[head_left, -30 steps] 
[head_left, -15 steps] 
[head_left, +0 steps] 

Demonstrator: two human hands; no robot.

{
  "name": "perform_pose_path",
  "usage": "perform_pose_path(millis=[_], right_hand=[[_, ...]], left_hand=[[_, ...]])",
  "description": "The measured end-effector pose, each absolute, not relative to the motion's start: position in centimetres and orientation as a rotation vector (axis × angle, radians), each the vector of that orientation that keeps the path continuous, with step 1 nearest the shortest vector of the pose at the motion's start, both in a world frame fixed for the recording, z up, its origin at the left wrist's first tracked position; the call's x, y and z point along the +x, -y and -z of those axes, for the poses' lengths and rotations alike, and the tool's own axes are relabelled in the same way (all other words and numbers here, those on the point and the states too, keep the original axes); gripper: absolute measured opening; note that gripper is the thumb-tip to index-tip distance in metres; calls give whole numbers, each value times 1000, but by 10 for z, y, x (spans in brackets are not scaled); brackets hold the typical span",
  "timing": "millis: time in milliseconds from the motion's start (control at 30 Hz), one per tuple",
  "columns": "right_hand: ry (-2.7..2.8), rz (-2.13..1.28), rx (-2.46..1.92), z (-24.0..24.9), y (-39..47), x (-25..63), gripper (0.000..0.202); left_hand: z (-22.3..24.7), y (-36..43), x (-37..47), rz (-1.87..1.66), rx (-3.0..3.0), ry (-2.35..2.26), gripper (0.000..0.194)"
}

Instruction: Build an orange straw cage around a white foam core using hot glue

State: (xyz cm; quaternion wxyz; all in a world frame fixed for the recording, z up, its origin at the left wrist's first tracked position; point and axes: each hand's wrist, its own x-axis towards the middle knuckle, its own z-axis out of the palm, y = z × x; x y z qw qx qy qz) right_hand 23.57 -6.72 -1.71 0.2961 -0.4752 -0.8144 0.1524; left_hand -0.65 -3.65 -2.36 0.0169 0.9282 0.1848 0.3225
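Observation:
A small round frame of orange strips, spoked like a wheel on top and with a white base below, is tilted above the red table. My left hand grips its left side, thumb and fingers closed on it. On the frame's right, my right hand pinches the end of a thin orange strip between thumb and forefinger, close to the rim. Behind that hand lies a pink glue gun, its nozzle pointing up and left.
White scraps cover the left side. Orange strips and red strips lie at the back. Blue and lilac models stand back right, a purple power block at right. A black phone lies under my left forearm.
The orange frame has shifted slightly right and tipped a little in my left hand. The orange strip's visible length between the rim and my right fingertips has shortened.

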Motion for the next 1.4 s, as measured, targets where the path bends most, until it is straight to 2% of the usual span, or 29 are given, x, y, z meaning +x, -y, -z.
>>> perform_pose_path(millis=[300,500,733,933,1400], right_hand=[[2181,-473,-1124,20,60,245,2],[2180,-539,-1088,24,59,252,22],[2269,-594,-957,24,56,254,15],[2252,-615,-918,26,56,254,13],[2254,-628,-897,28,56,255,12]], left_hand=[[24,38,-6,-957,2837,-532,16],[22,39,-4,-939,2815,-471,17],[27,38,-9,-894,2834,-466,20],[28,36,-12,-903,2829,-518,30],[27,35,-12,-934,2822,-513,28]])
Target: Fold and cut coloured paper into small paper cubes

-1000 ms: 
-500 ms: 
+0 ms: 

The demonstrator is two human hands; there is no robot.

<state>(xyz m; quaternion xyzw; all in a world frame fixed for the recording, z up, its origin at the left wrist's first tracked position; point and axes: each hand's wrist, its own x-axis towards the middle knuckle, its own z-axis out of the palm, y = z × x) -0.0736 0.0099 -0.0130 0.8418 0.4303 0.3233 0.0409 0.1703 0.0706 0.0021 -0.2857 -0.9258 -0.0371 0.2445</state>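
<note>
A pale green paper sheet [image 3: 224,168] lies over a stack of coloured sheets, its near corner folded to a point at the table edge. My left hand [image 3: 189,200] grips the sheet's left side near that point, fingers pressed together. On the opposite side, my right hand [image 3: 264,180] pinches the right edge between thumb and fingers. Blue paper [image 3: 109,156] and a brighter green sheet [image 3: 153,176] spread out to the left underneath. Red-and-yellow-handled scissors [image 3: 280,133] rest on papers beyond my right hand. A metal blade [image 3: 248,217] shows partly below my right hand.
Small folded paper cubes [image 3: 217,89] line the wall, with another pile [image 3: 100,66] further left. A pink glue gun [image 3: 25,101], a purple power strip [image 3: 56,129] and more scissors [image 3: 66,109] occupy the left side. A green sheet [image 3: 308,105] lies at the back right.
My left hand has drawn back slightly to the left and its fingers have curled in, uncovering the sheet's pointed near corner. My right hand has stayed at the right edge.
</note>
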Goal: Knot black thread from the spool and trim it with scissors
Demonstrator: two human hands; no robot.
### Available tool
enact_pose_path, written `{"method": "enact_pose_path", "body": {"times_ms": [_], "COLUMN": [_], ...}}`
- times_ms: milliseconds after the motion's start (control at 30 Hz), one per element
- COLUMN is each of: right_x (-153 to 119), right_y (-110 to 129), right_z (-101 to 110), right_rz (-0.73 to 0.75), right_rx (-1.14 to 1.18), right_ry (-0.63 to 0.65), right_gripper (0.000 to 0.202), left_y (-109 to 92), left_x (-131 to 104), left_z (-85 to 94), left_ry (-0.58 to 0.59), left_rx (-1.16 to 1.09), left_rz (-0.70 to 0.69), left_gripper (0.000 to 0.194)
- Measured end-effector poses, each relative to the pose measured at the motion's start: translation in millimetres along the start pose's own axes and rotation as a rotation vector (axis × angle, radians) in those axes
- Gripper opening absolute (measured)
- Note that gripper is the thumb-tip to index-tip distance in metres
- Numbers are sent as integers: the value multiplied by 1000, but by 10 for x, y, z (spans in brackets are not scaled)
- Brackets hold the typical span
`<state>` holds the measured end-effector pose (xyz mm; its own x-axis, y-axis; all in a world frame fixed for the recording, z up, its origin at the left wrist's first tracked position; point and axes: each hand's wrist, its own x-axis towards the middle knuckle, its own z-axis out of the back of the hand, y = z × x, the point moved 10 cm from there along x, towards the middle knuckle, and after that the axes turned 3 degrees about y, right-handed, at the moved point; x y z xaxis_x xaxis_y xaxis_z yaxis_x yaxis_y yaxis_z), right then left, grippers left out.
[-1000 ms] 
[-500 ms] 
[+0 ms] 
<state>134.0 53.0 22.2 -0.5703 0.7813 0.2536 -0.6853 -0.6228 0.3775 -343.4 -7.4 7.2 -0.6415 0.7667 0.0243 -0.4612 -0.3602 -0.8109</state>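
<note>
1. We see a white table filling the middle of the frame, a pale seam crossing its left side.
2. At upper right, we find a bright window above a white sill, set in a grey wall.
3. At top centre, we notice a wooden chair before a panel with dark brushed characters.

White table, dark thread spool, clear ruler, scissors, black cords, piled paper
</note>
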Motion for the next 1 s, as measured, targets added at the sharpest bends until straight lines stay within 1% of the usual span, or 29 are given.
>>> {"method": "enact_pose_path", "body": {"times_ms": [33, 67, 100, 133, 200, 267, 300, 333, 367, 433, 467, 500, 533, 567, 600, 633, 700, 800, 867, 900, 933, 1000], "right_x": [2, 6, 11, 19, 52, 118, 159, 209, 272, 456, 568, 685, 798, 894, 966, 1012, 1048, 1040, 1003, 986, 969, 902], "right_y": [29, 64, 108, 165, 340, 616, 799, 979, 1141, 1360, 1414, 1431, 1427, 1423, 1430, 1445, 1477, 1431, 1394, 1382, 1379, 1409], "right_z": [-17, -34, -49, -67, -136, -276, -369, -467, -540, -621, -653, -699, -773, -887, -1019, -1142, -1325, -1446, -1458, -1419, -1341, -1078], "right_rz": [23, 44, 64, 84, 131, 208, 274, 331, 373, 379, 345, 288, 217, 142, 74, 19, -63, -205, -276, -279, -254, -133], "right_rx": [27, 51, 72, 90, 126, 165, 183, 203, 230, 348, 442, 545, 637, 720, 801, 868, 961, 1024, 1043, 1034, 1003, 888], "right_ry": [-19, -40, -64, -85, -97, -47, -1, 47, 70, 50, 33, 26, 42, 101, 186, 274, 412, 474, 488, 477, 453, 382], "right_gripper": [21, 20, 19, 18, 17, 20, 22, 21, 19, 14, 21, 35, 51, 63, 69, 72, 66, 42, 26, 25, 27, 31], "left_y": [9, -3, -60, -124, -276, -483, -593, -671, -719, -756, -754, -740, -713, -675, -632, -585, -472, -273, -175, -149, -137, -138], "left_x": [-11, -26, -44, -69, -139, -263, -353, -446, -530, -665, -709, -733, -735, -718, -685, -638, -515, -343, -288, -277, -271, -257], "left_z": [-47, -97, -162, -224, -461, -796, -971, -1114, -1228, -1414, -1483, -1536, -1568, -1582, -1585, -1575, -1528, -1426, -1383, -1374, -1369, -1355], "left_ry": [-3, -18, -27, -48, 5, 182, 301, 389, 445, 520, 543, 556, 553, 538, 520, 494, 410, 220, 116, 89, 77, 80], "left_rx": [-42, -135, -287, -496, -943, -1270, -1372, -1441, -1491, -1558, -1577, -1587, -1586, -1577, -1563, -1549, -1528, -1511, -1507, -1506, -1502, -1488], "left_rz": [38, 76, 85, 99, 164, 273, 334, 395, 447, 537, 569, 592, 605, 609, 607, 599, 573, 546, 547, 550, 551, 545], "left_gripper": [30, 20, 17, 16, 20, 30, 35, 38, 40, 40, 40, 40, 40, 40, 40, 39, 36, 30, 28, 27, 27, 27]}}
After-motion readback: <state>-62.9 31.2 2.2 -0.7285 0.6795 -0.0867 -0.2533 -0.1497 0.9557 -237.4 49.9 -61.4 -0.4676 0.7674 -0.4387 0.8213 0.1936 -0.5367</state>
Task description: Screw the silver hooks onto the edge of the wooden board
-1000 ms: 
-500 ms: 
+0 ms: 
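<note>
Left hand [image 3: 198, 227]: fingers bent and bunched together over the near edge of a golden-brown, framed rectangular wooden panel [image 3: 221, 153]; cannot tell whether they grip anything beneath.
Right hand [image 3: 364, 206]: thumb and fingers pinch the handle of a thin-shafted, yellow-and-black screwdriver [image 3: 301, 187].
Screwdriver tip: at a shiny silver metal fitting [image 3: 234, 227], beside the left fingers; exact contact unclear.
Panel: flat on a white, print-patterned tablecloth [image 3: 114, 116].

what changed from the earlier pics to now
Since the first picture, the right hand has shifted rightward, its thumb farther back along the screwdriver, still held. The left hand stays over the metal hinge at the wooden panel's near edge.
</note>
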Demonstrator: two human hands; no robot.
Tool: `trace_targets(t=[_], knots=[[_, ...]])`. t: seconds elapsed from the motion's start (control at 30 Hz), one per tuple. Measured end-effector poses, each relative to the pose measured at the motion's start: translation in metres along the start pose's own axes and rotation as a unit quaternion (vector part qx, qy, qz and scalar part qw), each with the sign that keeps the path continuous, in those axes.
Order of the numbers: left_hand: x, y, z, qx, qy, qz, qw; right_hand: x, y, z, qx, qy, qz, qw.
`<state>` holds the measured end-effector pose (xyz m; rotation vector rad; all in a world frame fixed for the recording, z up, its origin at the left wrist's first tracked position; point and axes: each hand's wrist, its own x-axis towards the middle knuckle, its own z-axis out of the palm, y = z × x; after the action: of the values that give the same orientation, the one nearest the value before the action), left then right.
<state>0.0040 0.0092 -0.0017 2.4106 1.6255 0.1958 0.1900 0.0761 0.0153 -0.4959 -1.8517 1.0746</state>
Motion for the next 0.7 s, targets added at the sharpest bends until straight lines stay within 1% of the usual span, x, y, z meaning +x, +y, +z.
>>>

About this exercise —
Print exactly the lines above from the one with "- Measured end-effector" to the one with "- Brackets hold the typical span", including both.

Response to the exercise —
- Measured end-effector poses, each relative to the pose measured at the motion's start: translation in millimetres along the start pose's own axes and rotation as a rotation vector (axis × angle, radians) in those axes
- Gripper opening absolute (measured)
- Note that gripper is the thumb-tip to index-tip distance in metres
- Numbers are sent as integers: the value multiplied by 1000, but by 10 for x, y, z (spans in brackets are not scaled)
- Brackets hold the typical span

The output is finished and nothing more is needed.